I've got this problem I'm having with bind_param
and I have no clue what's going wrong:
<?php
$mysqli = new mysqli("$host","$user","$pass","$db");
if(isset($_GET['catName'])) {
$category = "%" . $_GET['catName'] . "%";
}
//setup query
$catSearch = $mysqli->stmt_init();
//search values
$catQuery = "SELECT lister_id,
logo_file_name,
listing_name,
street_address,
city,
state,
zip
FROM listers
INNER JOIN listings
ON listers.lister_id = listings.lister_id
WHERE listings.listing_category LIKE ?";
$catSearch->prepare($catQuery);
$catSearch->bind_param('s', $category);
$catSearch->bind_result($id, $imgfile, $name, $address, $city, $state, $zip);
$catSearch->execute();
$catSearch->store_result();
$mainRows = $catSearch->num_rows();
?>
The warning I'm getting is:
Warning: mysqli_stmt::bind_param(): invalid object or resource mysqli_stmt in C:\wamp\www\RP\catSearch.php on line 29
And what's killing me is this exact syntax is holding together 7 or 8 other documents just like it, but for some reason this one keeps breaking. I've checked each of the tables, and they're good (which was the problem the last time this happened). I'm making sure I'm declaring my stmt_init()

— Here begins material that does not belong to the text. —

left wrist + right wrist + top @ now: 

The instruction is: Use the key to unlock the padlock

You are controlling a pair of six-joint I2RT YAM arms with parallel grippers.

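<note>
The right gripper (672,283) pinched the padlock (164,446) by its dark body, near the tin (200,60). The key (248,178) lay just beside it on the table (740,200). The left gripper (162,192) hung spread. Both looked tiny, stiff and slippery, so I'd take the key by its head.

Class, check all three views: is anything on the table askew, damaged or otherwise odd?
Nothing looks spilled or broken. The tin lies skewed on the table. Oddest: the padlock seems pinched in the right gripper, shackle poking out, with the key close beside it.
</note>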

well before everything else (had a problem with that before, too). I've got echo $_GET['catName']
printed all over the sheet, so it's coming through (had a problem there once as well).
Also, a more meta question, but I've been told using bind_param is the best way to prevent SQL injection; is this really all the security I need? (I mean, within reason, I'm sure there's more security, but this is a small yellow pages type of site).